Yeh                     Expires February 8, 2007                [Page 5]


Internet-Draft             I18N Email Headers                August 2006


   o  The "UTF8SMTP" header field MUST be inserted, along with Return-
      path, by the final delivery MTA if not presented.
   o  Whenever the email need to downgrade, the content-code of the
      "UTF8SMTP" MUST change to "Downgraded", the detail of downgrade
      process will describe in [EAI-downgrading].
   o  If more than one "UTF8SMTP" header is presented, MTA SHOULD simply
      ignore any excess ones.


6.  Changes on Message Header Fields

   SMTP client can send header fields in UTF-8 format, if the UTF8SMTP
   extension advertised by SMTP server.

   This protocol does NOT change the definition of header field names.
   That is, only the bodies of header fields are allowed to have UTF-8
   characters; the rules in RFC 2822 for header names are not changed.
   To be able to do so, the header definition in RFC 2822 must extended
   to support new format.  That following ABNF is defined to substitute
   those definition in RFC 2822.

   For those tokens not referred in this section remains as the original
   definition in RFC 2822.

6.1.  UTF8 Syntax

   The use of UTF8 characters are defined as following.

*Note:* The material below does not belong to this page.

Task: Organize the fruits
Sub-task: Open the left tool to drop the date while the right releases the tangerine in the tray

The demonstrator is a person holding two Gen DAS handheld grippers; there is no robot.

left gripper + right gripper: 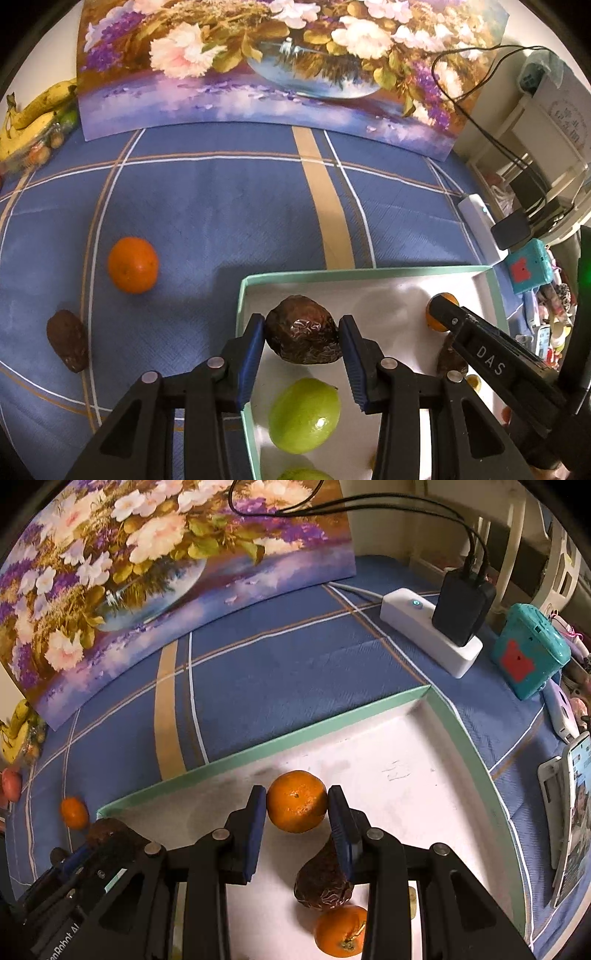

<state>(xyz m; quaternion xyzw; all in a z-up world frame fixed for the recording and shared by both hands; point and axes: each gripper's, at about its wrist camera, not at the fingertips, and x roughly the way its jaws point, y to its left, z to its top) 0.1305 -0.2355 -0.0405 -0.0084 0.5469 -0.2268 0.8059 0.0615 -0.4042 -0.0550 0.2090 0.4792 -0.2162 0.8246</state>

   UTF8-xtra-char  =   UTF8-2 / UTF8-3 / UTF8-4

   UTF8-2          =   %xC2-DF UTF8-tail

   UTF8-3          =   %xE0 %xA0-BF UTF8-tail /
                       %xE1-EC 2(UTF8-tail) /
                       %xED %x80-9F UTF8-tail /
                       %xEE-EF 2(UTF8-tail)

   UTF8-4          =   %xF0 %x90-BF 2(UTF8-tail) /
                       %xF1-F7 3(UTF8-tail)

   UTF8-tail       =   %x80-BF

   These are taken from FRC 3629, but keep in this document for
   convenient reason.
   [Note in draft: Weather normalizing is needed or not will be place in
   here.]





Yeh                     Expires February 8, 2007                [Page 6]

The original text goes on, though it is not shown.